> _Your task_: Below are lines of data; restate word for word those running from the line containing "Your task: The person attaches" to the line containing "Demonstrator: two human", inclusive, and no others.

> _Material for this task_:
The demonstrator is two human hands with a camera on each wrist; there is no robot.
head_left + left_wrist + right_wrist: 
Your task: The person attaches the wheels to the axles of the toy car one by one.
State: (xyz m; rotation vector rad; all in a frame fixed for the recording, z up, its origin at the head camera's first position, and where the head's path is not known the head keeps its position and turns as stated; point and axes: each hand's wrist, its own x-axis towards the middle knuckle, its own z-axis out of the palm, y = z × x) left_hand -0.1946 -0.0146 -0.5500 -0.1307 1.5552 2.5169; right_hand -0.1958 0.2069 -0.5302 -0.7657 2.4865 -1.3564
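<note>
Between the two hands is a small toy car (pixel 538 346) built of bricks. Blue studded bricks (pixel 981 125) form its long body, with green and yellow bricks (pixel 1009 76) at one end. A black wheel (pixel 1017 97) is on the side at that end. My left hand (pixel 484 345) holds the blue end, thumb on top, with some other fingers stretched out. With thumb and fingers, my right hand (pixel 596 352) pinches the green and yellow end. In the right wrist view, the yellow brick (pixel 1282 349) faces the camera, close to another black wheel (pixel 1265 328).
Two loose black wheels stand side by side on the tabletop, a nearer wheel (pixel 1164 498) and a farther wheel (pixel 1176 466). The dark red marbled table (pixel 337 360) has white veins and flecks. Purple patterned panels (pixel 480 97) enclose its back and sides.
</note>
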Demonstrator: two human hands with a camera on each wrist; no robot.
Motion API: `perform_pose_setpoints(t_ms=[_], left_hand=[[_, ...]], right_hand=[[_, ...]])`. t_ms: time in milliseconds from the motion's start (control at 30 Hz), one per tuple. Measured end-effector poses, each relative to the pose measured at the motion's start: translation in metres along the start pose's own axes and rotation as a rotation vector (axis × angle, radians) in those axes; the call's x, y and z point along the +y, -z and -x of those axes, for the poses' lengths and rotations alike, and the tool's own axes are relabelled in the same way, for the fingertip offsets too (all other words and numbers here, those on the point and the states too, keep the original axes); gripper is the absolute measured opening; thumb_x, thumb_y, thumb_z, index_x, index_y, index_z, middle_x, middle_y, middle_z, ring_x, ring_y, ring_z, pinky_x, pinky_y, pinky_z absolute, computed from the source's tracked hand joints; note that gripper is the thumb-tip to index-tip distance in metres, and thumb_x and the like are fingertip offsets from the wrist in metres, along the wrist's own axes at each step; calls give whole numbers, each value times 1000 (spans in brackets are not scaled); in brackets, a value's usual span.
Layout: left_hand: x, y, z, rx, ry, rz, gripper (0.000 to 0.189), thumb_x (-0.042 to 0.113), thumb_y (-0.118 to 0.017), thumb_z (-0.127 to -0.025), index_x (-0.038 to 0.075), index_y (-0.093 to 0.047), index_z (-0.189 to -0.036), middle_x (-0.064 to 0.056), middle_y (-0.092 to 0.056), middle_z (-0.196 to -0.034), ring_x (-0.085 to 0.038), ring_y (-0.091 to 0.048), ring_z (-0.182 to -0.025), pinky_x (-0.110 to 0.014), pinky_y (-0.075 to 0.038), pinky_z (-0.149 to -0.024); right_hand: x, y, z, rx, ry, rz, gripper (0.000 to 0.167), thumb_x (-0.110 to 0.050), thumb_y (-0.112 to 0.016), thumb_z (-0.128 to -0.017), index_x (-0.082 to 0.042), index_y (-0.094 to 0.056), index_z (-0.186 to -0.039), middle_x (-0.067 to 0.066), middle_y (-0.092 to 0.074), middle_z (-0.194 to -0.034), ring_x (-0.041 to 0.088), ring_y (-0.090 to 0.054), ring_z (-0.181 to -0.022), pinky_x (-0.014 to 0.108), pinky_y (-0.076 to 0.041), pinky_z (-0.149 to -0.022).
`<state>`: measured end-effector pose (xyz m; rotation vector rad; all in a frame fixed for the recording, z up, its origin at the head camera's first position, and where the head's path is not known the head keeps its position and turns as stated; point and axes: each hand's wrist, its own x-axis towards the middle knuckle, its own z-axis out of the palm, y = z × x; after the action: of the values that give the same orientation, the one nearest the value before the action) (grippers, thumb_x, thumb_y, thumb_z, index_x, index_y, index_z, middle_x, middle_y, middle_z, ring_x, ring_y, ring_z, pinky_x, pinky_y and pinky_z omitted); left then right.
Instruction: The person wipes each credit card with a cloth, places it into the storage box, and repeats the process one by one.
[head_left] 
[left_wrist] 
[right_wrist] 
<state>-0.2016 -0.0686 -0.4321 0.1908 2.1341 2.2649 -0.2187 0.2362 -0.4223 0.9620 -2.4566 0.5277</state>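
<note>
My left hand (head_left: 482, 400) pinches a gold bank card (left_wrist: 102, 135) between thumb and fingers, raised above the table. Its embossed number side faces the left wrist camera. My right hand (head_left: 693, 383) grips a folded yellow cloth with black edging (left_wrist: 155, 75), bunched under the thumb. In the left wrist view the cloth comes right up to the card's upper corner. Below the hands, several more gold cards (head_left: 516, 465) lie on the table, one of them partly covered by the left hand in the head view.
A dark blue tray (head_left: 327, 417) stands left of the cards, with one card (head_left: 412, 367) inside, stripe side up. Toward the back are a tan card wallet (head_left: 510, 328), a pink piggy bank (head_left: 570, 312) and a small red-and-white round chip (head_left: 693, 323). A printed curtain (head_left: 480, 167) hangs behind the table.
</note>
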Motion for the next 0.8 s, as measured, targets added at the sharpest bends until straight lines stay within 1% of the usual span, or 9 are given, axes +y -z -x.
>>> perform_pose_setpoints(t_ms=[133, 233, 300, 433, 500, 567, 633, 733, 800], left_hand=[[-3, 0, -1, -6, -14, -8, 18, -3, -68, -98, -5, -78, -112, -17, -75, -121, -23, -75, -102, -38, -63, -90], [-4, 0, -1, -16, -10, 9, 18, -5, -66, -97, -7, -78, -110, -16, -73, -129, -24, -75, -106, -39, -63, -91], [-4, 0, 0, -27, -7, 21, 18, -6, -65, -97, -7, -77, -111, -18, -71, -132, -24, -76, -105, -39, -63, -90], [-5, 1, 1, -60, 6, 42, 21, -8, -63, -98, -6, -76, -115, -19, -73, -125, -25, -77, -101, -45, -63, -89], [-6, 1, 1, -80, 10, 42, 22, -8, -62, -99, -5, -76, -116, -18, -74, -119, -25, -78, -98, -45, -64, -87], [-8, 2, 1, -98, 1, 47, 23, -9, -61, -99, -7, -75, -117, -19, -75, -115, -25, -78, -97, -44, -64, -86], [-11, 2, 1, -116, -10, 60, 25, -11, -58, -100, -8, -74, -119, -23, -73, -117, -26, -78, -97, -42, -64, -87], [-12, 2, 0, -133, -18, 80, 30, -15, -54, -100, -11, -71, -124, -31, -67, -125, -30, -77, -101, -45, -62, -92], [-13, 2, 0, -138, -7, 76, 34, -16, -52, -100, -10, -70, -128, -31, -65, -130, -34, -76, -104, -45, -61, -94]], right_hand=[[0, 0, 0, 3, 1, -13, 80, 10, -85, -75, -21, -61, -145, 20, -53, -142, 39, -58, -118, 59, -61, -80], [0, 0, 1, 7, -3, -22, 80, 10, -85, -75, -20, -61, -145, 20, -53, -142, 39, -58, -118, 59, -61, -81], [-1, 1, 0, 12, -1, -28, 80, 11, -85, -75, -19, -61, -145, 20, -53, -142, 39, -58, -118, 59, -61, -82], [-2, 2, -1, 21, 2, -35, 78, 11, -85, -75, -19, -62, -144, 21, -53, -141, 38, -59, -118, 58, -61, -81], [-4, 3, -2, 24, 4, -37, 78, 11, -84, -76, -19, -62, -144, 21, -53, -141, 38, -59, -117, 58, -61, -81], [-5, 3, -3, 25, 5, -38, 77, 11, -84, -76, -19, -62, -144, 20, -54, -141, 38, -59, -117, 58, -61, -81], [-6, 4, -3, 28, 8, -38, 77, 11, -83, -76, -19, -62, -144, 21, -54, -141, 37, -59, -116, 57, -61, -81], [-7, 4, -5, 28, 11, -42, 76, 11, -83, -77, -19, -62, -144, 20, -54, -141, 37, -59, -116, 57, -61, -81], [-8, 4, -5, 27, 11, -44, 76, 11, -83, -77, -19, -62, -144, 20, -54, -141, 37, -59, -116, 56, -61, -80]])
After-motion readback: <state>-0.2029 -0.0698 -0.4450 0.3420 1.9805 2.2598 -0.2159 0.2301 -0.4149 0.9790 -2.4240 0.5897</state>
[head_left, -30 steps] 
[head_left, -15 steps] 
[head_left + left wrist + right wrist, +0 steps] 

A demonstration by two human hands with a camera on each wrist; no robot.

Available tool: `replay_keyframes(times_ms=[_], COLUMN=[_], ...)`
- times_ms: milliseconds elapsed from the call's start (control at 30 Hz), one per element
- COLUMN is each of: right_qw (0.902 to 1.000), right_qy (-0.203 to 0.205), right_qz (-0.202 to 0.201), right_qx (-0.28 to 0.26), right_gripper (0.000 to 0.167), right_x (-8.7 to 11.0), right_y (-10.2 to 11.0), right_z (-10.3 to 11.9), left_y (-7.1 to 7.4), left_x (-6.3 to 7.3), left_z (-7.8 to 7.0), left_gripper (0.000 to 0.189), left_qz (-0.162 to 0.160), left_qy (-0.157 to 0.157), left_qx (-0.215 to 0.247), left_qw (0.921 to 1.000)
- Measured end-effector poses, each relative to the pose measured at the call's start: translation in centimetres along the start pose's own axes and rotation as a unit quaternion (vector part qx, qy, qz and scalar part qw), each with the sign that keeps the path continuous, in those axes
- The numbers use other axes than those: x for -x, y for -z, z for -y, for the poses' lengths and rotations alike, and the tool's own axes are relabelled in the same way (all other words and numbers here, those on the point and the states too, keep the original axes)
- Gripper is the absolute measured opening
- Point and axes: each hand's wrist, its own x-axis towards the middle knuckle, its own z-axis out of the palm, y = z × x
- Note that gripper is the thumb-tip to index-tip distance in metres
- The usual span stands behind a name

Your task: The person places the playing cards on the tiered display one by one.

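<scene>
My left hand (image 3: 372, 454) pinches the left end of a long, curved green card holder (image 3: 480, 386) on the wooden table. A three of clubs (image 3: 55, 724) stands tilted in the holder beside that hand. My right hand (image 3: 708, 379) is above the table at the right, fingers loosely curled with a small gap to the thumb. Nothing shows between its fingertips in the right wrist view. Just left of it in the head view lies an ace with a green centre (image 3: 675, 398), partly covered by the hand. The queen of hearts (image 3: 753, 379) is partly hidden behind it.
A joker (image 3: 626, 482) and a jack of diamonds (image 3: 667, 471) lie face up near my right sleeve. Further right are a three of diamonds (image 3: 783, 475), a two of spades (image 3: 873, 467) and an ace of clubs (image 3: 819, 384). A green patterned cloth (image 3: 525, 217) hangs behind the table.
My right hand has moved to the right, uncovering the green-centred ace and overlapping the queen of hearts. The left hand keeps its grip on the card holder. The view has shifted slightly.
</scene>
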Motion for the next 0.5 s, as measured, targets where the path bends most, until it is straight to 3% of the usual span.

> _Result below_:
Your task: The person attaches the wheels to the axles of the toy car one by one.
State: (xyz m; rotation vector rad; all in a frame fixed for the recording, z up, its origin at the head camera's first position, and where the head's path is not known the head keeps its position and turns as stated; point and axes: each hand's wrist, its own x-axis towards the middle knuckle, its own z-axis out of the palm, y = z × x) left_hand -0.1946 -0.0146 -0.5500 -0.1307 1.5552 2.5169; right_hand -0.1958 0.2069 -0.5302 -0.7657 2.4865 -1.3564
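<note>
Between the two hands is a small toy car (pixel 538 346) built of bricks. Blue studded bricks (pixel 981 125) form its long body, with green and yellow bricks (pixel 1009 76) at one end. A black wheel (pixel 1017 97) is on the side at that end. My left hand (pixel 484 345) holds the blue end, thumb on top, with some other fingers stretched out. With thumb and fingers, my right hand (pixel 596 352) pinches the green and yellow end. In the right wrist view, the yellow brick (pixel 1282 349) faces the camera, close to another black wheel (pixel 1265 328).
Two loose black wheels stand side by side on the tabletop, a nearer wheel (pixel 1164 498) and a farther wheel (pixel 1176 466). The dark red marbled table (pixel 337 360) has white veins and flecks. Purple patterned panels (pixel 480 97) enclose its back and sides.
</note>
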Demonstrator: two human hands with a camera on each wrist; no robot.

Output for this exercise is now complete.